Extreme Dieting a Growing Problem Among Teens
Eating disorders now rank as the number one mental health problem among American teens. Making matters worse, a new study indicates that teens involved in extreme dieting — that is, using vomiting and diet pills to lose weight — are more likely to smoke, drink, use marijuana and attempt suicide. The same study also showed that 19 percent of all teens are involved in extreme dieting and that it’s on the rise among both boys and girls.
A number of factors contribute to such eating disorders, including anger, anxiety, a need for control, low self esteem and poor body image. But much of it relates to stress and the desire to fit in. Teens today tend to be overwhelmed by the pressures of school and extracurricular activities — much more so than in previous generations. Compounding the problem are airbrushed super models, highly sexualized media and dual-career parents who are challenged to find the time they want and need with their children.
Teens often turn to extreme dieting and other eating disorders because it gives them a sense of control. Typically these teens have pent-up feelings they aren’t expressing verbally and are looking for a way to cope.

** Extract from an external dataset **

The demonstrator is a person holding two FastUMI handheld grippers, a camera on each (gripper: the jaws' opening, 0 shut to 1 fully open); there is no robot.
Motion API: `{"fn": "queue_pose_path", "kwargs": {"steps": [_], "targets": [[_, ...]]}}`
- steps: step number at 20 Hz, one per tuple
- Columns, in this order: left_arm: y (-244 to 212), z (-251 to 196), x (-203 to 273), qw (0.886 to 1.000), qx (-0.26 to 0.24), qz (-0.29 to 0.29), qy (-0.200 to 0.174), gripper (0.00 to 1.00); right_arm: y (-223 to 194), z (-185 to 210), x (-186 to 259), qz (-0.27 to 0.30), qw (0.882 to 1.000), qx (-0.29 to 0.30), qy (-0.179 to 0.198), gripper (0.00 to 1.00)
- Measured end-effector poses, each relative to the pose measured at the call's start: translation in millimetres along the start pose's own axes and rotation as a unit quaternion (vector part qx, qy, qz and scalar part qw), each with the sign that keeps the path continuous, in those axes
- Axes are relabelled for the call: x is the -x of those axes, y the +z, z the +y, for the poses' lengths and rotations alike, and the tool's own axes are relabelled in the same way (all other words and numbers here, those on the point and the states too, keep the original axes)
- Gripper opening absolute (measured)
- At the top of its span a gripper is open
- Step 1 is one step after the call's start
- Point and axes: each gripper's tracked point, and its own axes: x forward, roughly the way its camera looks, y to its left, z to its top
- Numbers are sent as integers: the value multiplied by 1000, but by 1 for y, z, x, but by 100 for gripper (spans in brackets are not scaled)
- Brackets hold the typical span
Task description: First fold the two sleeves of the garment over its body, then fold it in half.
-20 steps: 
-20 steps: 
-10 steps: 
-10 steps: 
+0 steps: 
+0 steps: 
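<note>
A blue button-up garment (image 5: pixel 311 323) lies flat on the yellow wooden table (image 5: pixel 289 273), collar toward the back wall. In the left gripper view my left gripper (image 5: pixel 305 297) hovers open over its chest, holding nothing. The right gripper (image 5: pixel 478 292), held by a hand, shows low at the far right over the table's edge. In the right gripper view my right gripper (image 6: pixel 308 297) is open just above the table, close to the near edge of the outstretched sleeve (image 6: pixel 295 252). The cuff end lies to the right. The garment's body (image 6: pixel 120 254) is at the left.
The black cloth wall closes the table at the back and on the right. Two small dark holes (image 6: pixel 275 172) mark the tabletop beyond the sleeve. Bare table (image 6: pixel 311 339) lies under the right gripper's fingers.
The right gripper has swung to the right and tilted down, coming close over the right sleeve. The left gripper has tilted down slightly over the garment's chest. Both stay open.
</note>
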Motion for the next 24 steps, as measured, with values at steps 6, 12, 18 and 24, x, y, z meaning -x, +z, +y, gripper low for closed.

Signs that a child may have a problem include rapid weight loss, especially if her activity level has not changed, mood swings and a change in peer group. Also look for signs of depression, such as a sudden lack of interest in things she used to enjoy, changes in sleep or loss of energy.
Of course, if you notice any of these signs, it’s important to act promptly. Begin by asking your child about what’s happening at school and in his relationships and let him know you’re watching. Get others involved, too, such as the school counselor, the family physician and a trusted psychotherapist.
The key is helping children find other ways to regain control in their lives and express their emotions. Setting limits on activities, providing a space for them to connect with parents and ensuring opportunities for open communication are all important. But perhaps the most important step parents can take, both in prevention and cure, is affirming children — for both their outer and inner beauty.
As published in the March 23, 2003 Edition of the La Crosse Tribune.